For the records below, print the lines from the line with "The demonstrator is" through the line with "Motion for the" exactly as written; include both end lines and exclude the rest.

BEGIN Input data

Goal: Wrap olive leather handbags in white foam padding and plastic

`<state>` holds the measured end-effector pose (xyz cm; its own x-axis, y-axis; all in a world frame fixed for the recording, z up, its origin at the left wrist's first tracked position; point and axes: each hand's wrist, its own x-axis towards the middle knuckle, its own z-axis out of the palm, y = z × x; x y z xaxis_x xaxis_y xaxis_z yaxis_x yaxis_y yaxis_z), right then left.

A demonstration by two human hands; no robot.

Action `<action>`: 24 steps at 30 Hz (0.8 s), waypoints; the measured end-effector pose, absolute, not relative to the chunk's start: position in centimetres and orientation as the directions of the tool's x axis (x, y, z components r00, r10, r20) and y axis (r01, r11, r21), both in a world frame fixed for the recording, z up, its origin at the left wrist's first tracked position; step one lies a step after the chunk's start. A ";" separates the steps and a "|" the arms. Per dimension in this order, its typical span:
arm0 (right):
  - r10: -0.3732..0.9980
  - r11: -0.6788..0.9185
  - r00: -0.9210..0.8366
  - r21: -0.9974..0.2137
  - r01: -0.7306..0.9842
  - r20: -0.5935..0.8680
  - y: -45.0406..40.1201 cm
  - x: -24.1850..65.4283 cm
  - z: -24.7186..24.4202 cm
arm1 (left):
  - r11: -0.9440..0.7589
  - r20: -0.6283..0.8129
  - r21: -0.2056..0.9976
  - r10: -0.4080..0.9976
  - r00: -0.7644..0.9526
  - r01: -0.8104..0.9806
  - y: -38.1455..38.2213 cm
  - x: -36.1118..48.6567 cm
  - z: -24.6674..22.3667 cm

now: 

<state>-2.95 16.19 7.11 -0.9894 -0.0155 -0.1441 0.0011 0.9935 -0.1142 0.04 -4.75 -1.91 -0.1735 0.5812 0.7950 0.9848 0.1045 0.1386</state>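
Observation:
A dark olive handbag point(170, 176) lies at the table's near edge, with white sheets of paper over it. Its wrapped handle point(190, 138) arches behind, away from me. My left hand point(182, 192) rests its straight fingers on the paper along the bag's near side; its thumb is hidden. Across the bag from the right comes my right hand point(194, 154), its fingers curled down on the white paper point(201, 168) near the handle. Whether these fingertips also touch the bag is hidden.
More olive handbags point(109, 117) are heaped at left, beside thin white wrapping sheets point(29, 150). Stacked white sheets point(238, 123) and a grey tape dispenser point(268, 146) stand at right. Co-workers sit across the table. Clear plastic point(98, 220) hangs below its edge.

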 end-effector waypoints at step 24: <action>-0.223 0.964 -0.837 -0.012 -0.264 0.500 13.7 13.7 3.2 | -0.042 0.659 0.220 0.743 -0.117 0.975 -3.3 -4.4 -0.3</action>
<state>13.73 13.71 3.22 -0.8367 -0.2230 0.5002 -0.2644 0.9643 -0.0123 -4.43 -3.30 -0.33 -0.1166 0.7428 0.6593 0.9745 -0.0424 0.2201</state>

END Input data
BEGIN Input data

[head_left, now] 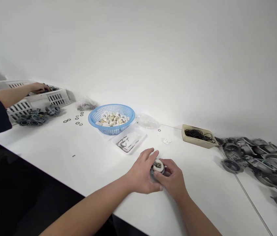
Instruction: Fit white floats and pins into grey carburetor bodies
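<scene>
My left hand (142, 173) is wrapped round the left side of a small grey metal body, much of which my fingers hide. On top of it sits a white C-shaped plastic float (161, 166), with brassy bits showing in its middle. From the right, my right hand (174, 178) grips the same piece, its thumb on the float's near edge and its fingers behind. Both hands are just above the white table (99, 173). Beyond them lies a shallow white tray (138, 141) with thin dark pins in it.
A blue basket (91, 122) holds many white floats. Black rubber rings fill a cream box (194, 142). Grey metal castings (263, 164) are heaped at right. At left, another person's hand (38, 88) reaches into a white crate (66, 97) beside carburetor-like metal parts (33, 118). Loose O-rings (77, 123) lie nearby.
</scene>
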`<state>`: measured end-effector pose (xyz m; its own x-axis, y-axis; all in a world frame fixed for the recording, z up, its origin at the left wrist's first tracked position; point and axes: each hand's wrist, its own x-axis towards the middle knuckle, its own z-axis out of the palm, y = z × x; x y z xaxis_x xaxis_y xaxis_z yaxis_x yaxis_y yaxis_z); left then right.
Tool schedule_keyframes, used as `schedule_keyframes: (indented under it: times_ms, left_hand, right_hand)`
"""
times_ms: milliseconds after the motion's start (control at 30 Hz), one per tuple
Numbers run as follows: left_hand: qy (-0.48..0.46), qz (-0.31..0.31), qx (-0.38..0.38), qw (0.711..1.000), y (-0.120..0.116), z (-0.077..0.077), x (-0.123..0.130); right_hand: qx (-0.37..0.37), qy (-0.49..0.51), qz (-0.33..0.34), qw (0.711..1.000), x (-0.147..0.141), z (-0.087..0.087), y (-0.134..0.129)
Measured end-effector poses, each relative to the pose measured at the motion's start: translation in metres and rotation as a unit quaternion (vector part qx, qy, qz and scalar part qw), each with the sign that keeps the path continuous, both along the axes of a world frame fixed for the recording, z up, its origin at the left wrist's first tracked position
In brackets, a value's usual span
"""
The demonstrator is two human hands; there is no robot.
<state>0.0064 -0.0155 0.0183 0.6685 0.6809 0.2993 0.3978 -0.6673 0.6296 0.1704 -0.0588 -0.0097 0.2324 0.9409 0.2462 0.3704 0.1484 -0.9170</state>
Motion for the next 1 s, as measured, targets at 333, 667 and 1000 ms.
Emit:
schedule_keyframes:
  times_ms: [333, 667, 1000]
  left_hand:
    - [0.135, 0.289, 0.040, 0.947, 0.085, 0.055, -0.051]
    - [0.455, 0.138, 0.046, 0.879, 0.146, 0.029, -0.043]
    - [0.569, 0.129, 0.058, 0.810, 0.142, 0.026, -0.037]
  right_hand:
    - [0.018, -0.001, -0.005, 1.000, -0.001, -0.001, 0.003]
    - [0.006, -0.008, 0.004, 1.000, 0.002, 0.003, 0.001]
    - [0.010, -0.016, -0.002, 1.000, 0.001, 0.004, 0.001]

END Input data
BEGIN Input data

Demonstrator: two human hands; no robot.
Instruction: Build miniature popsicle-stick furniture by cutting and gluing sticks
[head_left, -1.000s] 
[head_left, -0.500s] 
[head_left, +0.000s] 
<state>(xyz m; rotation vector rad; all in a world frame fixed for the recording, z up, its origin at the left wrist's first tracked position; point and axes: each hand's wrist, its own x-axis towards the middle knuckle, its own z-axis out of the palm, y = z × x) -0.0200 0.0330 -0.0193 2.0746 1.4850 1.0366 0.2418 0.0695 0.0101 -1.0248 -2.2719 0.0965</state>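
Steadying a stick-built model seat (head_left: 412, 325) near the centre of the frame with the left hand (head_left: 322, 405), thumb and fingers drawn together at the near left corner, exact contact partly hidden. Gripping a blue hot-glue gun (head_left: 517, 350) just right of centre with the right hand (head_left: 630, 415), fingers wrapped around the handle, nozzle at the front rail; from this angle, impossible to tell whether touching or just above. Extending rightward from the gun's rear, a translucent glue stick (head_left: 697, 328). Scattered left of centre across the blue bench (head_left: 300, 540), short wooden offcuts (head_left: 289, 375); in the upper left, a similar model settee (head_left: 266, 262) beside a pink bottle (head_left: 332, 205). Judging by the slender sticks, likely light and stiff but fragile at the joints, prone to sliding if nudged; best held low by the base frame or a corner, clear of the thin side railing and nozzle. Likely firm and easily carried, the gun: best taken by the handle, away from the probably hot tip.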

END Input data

### Response
The demonstrator is two human hands; there is no robot.
<state>0.0064 -0.0155 0.0183 0.6685 0.6809 0.2993 0.3978 -0.6673 0.6296 0.1704 -0.0588 -0.0097 0.2324 0.9409 0.2462 0.3704 0.1484 -0.9170</state>
Motion for the next 1 s, as measured, targets at 333, 667 and 1000 ms.

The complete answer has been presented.